**DESCRIPTION OF THE TASK**
Every line of the listing below needs to be reproduced exactly.

▼▼▼

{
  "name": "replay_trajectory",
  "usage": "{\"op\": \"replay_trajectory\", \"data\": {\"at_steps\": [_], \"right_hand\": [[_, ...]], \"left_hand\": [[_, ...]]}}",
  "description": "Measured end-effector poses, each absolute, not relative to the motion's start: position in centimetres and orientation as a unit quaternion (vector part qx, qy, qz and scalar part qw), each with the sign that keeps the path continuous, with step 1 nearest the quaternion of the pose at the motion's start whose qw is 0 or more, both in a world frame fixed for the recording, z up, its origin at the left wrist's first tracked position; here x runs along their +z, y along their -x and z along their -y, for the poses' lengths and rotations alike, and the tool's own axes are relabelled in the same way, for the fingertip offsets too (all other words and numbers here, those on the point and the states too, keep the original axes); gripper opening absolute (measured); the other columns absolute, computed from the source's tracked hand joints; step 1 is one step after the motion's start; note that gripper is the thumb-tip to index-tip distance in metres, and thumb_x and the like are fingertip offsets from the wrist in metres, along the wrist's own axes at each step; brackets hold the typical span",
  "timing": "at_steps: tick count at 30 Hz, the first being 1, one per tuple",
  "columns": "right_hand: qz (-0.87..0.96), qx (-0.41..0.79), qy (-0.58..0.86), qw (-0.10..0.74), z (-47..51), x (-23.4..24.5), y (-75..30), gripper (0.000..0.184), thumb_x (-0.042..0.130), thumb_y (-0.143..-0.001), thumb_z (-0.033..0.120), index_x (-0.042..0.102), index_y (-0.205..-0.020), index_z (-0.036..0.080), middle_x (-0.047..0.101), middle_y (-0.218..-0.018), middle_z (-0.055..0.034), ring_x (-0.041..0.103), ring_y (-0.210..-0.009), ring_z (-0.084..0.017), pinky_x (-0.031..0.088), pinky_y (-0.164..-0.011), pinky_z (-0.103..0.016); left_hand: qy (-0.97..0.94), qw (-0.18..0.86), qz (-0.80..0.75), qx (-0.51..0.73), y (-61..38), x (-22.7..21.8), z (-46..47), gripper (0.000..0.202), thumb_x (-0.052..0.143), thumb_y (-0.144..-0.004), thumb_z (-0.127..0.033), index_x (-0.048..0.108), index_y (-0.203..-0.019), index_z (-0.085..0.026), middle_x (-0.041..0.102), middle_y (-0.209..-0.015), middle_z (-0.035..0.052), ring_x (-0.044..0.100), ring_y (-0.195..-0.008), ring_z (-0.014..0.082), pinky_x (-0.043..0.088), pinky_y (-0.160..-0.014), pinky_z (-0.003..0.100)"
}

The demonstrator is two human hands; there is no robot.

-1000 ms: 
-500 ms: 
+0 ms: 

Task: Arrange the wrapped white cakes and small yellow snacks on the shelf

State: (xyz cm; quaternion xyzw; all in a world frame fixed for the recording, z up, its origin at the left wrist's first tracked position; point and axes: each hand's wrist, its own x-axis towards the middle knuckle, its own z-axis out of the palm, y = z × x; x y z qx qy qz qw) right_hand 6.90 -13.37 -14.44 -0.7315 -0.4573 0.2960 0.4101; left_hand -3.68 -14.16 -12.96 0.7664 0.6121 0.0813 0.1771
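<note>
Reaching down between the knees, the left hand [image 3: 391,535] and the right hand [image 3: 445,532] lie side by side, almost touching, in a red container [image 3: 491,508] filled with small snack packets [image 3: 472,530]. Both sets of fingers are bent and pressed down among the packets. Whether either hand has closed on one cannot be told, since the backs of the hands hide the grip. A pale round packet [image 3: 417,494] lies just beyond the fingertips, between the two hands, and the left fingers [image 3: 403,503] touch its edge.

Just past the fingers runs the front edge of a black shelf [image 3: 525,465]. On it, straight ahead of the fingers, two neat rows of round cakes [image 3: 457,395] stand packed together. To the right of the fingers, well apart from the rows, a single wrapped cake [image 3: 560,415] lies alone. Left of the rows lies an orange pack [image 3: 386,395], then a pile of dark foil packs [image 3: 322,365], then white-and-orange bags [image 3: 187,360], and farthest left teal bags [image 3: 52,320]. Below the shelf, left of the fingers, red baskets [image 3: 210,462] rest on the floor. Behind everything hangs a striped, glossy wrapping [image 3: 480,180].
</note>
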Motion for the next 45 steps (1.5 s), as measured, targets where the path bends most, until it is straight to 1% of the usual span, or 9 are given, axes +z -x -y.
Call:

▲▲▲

**OUTPUT OF THE EXERCISE**
{
  "name": "replay_trajectory",
  "usage": "{\"op\": \"replay_trajectory\", \"data\": {\"at_steps\": [_], \"right_hand\": [[_, ...]], \"left_hand\": [[_, ...]]}}",
  "description": "Measured end-effector poses, each absolute, not relative to the motion's start: position in centimetres and orientation as a unit quaternion (vector part qx, qy, qz and scalar part qw), each with the sign that keeps the path continuous, with step 1 nearest the quaternion of the pose at the motion's start whose qw is 0 or more, both in a world frame fixed for the recording, z up, its origin at the left wrist's first tracked position; here x runs along their +z, y along their -x and z along their -y, for the poses' lengths and rotations alike, and the tool's own axes are relabelled in the same way, for the fingertip offsets too (all other words and numbers here, those on the point and the states too, keep the original axes); gripper opening absolute (measured); the other columns absolute, computed from the source's tracked hand joints; step 1 is one step after the motion's start; note that gripper is the thumb-tip to index-tip distance in metres, and thumb_x and the like are fingertip offsets from the wrist in metres, along the wrist's own axes at each step; brackets hold the typical span",
  "timing": "at_steps: tick count at 30 Hz, the first being 1, one per tuple",
  "columns": "right_hand: qz (-0.87..0.96), qx (-0.41..0.79), qy (-0.58..0.86), qw (-0.10..0.74), z (-47..51), x (-23.4..24.5), y (-75..30), gripper (0.000..0.184), thumb_x (-0.042..0.130), thumb_y (-0.143..-0.001), thumb_z (-0.033..0.120), index_x (-0.042..0.102), index_y (-0.205..-0.020), index_z (-0.036..0.080), middle_x (-0.047..0.101), middle_y (-0.218..-0.018), middle_z (-0.055..0.034), ring_x (-0.041..0.103), ring_y (-0.210..-0.009), ring_z (-0.084..0.017), pinky_x (-0.031..0.088), pinky_y (-0.164..-0.011), pinky_z (-0.103..0.016); left_hand: qy (-0.97..0.94), qw (-0.18..0.86), qz (-0.80..0.75), qx (-0.51..0.73), y (-61..38), x (-22.7..21.8), z (-46..47), gripper (0.000..0.202), thumb_x (-0.052..0.143), thumb_y (-0.144..-0.004), thumb_z (-0.127..0.033), index_x (-0.048..0.108), index_y (-0.203..-0.019), index_z (-0.085..0.026), middle_x (-0.041..0.102), middle_y (-0.209..-0.015), middle_z (-0.035..0.052), ring_x (-0.044..0.100), ring_y (-0.195..-0.008), ring_z (-0.014..0.082), pinky_x (-0.043..0.088), pinky_y (-0.160..-0.014), pinky_z (-0.003..0.100)"
}

The demonstrator is two human hands; there is no robot.

-1000 ms: 
-500 ms: 
+0 ms: 

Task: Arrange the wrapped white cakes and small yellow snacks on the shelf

State: (xyz cm; quaternion xyzw; all in a world frame fixed for the recording, z up, its origin at the left wrist's first tracked position; point and axes: each hand's wrist, its own x-axis towards the middle knuckle, its own z-axis out of the palm, y = z × x; x y z qx qy qz qw) right_hand 6.90 -13.37 -14.44 -0.7315 -0.4573 0.2960 0.4101; left_hand -3.68 -14.16 -12.96 0.7664 0.6121 0.0813 0.1771
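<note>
Reaching down between the knees, the left hand [image 3: 391,535] and the right hand [image 3: 445,532] lie side by side, almost touching, in a red container [image 3: 491,508] filled with small snack packets [image 3: 472,530]. Both sets of fingers are bent and pressed down among the packets. Whether either hand has closed on one cannot be told, since the backs of the hands hide the grip. A pale round packet [image 3: 417,494] lies just beyond the fingertips, between the two hands, and the left fingers [image 3: 403,503] touch its edge.

Just past the fingers runs the front edge of a black shelf [image 3: 525,465]. On it, straight ahead of the fingers, two neat rows of round cakes [image 3: 457,395] stand packed together. To the right of the fingers, well apart from the rows, a single wrapped cake [image 3: 560,415] lies alone. Left of the rows lies an orange pack [image 3: 386,395], then a pile of dark foil packs [image 3: 322,365], then white-and-orange bags [image 3: 187,360], and farthest left teal bags [image 3: 52,320]. Below the shelf, left of the fingers, red baskets [image 3: 210,462] rest on the floor. Behind everything hangs a striped, glossy wrapping [image 3: 480,180].
</note>
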Motion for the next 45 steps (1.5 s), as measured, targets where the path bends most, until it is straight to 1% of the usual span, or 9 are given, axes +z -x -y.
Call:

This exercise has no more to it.